> _Problem requirements_: Each line from the one with "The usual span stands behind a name" through the last line below must be written out exactly. Do not copy pictures.

> _Supplied data_:
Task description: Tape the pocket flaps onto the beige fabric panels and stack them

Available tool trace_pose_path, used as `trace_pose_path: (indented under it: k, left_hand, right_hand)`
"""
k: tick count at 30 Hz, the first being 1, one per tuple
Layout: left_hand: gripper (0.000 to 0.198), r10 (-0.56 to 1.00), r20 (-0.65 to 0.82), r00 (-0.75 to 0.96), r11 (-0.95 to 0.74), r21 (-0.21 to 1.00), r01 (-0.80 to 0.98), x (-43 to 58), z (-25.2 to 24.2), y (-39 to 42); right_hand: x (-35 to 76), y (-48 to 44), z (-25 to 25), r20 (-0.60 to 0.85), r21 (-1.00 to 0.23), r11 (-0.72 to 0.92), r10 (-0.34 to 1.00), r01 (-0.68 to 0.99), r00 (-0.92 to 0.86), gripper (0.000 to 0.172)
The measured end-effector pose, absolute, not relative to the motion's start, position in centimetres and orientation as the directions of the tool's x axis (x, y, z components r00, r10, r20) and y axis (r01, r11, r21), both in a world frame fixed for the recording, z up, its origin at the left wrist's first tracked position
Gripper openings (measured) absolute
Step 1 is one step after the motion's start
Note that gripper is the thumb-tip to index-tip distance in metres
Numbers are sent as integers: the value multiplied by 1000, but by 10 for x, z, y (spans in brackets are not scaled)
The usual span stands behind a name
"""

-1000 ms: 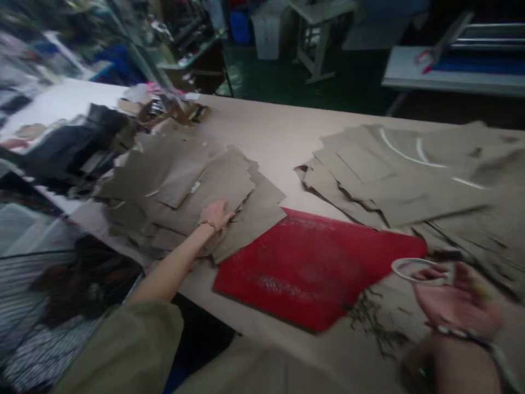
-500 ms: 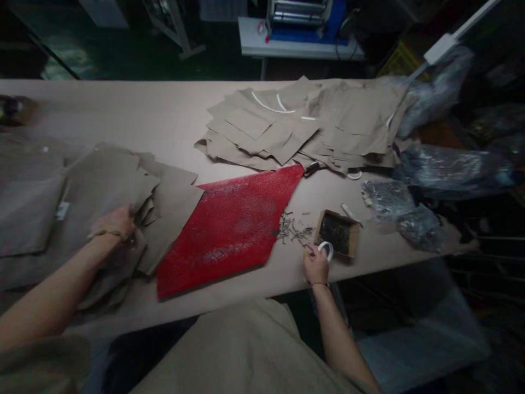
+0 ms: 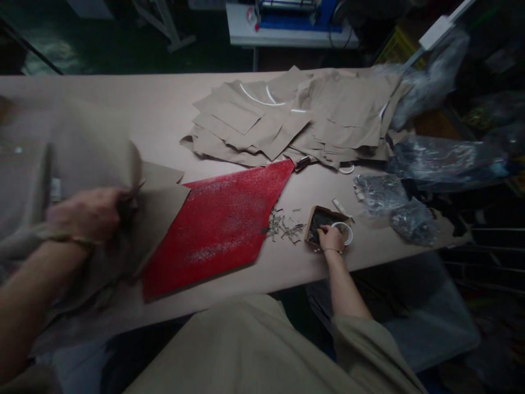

> _Result_:
The usual span stands behind a name
"""

-1000 ms: 
-500 ms: 
+0 ms: 

This exercise is now fully answered.